**Exercise aim:** Identify each line in the records below that contains the word "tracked", and copy it.
= = = = = = =
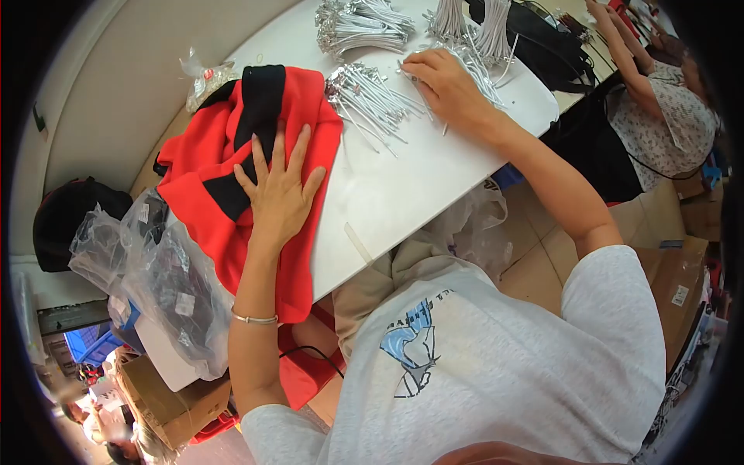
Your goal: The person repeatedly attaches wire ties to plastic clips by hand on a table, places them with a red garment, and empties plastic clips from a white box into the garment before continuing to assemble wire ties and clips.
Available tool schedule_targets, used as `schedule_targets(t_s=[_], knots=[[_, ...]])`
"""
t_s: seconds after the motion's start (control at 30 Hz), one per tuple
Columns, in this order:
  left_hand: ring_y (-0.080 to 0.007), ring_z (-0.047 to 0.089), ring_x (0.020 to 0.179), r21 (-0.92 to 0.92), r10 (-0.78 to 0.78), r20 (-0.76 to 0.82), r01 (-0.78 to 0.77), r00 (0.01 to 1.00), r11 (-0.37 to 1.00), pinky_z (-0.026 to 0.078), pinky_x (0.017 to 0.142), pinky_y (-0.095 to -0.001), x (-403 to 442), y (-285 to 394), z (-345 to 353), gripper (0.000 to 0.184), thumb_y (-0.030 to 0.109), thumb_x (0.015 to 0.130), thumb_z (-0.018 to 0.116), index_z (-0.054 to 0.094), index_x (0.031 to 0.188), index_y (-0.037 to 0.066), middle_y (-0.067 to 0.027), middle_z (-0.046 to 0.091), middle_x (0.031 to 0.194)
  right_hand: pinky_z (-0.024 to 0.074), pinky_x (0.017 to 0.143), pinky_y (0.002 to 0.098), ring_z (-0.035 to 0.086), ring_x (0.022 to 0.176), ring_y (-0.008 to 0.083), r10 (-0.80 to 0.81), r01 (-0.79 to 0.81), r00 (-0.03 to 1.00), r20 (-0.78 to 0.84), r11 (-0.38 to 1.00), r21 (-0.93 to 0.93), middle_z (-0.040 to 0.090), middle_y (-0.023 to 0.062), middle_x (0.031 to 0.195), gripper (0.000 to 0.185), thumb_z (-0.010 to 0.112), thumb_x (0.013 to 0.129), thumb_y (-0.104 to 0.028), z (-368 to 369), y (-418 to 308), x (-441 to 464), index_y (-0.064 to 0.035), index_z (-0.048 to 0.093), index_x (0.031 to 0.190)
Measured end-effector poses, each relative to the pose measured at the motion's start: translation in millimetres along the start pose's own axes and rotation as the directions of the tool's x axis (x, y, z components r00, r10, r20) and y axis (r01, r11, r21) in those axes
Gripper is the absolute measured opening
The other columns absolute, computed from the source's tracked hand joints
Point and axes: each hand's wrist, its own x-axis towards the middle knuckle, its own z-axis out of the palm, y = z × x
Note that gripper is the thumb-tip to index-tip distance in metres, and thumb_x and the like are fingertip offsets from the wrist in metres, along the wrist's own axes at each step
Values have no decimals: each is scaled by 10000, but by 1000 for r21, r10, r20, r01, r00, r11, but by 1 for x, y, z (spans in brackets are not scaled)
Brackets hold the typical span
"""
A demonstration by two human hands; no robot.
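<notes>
My left hand (pixel 280 192) lies flat with fingers spread on a red and black piece of cloth (pixel 203 159), which is bunched over the table's left side and hangs past its front edge. At the far side of the white table (pixel 403 182), my right hand (pixel 448 87) reaches among thin white cables with silvery ends. Its fingers are bent and pressed together at the tips; what they pinch is hidden. Just left of it lies a loose fanned pile of cables (pixel 372 101). More cables (pixel 480 70) lie behind and right of this hand.
A cable bundle (pixel 363 27) lies at the back, near a black bag (pixel 539 46). Clear plastic bags (pixel 174 279) and a cardboard box (pixel 167 399) are at the left. Another person (pixel 659 116) sits at the upper right. A black cap (pixel 77 221) is at the far left.
</notes>
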Motion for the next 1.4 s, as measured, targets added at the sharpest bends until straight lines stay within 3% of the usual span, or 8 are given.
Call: schedule_targets(t_s=[0.27, 0.37, 0.53, 0.6, 0.87, 1.07, 1.2, 1.4], knots=[[-369, 244, 1461, -229, -118, -143, 83, 983, 970, 131, 1116, -683, 20, 3, 5, 544, 457, 1015, 437, 380, 1529, 288, -113, 372, 1562, 496, 809, 340, 604, 898, 248, 121, -121, 992, 18, 993, 6, 654, 57, 1066, 211, 654, 842, -68, 2, -52, 33, -51, 684, 1049], [-304, 450, 1353, -722, -143, -238, -76, 961, 688, 277, 1120, -570, 21, -10, -19, 438, 334, 1010, 518, 544, 1432, 221, -116, 536, 1438, 493, 726, 337, 606, 775, 235, 288, -301, 929, 233, 953, 21, 663, 53, 942, 137, 661, 838, -105, 11, -88, 51, -52, 696, 959], [-199, 635, 1015, -929, -209, -111, -27, 972, 368, 469, 923, -329, -14, -32, -61, 268, 157, 929, 647, 717, 1186, 127, -50, 690, 1127, 465, 626, 337, 558, 624, 211, 281, -279, 944, 170, 960, -40, 650, 48, 769, 114, 666, 837, -145, 52, -70, 50, -32, 682, 846], [-177, 609, 751, -742, -166, -93, 43, 982, 669, 477, 680, -235, -34, -27, -69, 160, 70, 840, 718, 762, 993, 69, -33, 673, 895, 458, 611, 330, 546, 611, 198, 315, -325, 929, 194, 946, 21, 644, 46, 746, 121, 664, 841, -146, 47, -69, 50, -27, 684, 840], [-223, 559, 710, -168, -121, -345, 65, 931, 984, 483, 648, -294, -38, 3, -22, 45, 54, 804, 718, 740, 840, 37, -54, 637, 855, 388, 507, 276, 477, 532, 113, 408, -461, 886, 220, 826, 325, 626, 11, 658, 160, 667, 865, -166, 13, -94, 52, -14, 712, 883], [-170, 602, 721, -416, -191, -341, 34, 921, 909, 481, 626, -271, -33, 0, -25, 25, 44, 817, 723, 717, 831, 25, -38, 660, 867, 356, 490, 220, 472, 540, 70, 310, -404, 913, 264, 775, 486, 618, -14, 659, 147, 676, 884, -163, 24, -117, 49, -33, 739, 911], [-122, 641, 736, -942, -389, 166, 262, 906, 209, 516, 642, -235, -23, 5, -49, 32, 30, 858, 708, 708, 873, 1, -54, 696, 907, 359, 497, 188, 473, 547, 51, 311, -604, 796, 520, 469, 644, 625, -17, 673, 122, 692, 902, -156, 24, -127, 54, -46, 746, 897], [-106, 663, 757, -927, -334, 216, 85, 918, -364, 558, 698, -216, -8, 8, -31, 74, 18, 890, 689, 706, 937, -37, -96, 717, 937, 375, 512, 167, 481, 560, 43, 267, -700, 699, 663, 71, 710, 630, -6, 683, 110, 702, 915, -154, 26, -139, 48, -55, 746, 898]])
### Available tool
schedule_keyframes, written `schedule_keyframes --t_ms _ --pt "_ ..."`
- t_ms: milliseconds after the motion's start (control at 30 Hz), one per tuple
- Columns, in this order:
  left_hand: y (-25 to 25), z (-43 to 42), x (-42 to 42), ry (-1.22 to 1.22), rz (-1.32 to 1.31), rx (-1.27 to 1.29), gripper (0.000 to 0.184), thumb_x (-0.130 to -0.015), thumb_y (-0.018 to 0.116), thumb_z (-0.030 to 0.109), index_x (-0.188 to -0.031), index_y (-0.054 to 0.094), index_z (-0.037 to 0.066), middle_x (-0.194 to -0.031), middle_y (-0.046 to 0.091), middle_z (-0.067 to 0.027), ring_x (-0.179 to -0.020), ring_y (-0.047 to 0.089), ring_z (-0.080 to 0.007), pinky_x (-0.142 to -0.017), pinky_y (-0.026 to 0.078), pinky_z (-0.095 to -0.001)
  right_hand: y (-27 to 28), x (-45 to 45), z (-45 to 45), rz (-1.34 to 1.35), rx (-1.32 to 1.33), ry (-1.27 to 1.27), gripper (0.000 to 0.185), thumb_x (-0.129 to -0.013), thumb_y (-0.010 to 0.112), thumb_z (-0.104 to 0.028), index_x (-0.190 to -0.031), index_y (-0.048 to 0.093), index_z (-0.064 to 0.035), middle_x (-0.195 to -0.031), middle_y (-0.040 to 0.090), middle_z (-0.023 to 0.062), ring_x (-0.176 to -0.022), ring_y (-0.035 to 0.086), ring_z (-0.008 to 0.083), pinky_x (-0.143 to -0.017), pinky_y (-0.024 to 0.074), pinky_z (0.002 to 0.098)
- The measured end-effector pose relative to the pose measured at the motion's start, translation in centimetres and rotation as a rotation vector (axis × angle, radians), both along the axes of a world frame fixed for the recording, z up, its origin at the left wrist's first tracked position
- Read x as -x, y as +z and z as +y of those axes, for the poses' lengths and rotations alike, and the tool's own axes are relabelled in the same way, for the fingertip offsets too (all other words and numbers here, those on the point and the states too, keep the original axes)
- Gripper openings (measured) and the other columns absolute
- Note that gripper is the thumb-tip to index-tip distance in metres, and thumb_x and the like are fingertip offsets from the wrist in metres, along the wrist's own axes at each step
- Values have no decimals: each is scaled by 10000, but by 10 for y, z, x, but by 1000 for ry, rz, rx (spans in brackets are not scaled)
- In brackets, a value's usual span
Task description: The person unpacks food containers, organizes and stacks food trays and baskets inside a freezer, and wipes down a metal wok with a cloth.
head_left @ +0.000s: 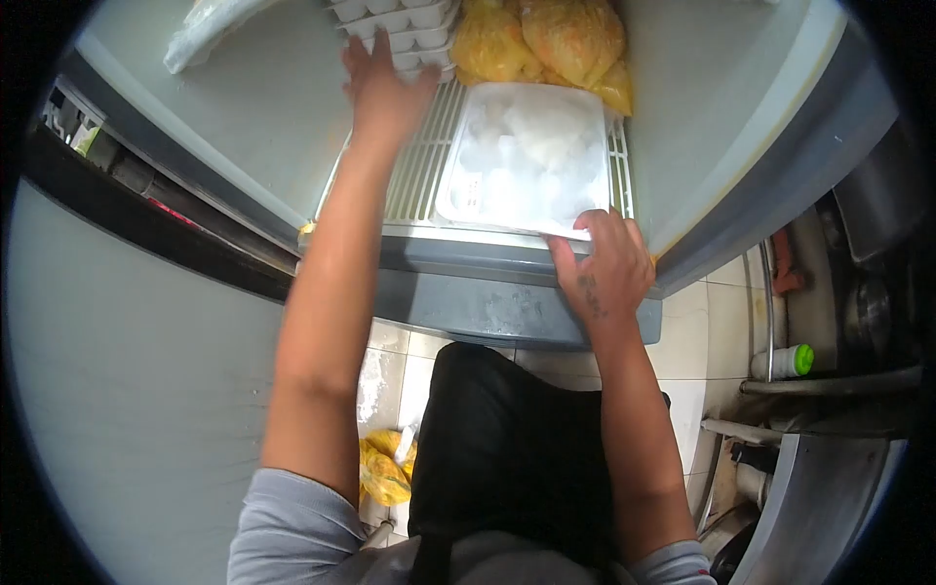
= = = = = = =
**Response box:**
The other columns absolute, computed from the source's tracked hand joints
- The measured end-effector pose relative to the pose measured at the motion's start, translation in centimetres and rotation as a rotation vector (axis × angle, radians), both along the axes of a world frame fixed for the recording, z up, its origin at the left wrist's first tracked position

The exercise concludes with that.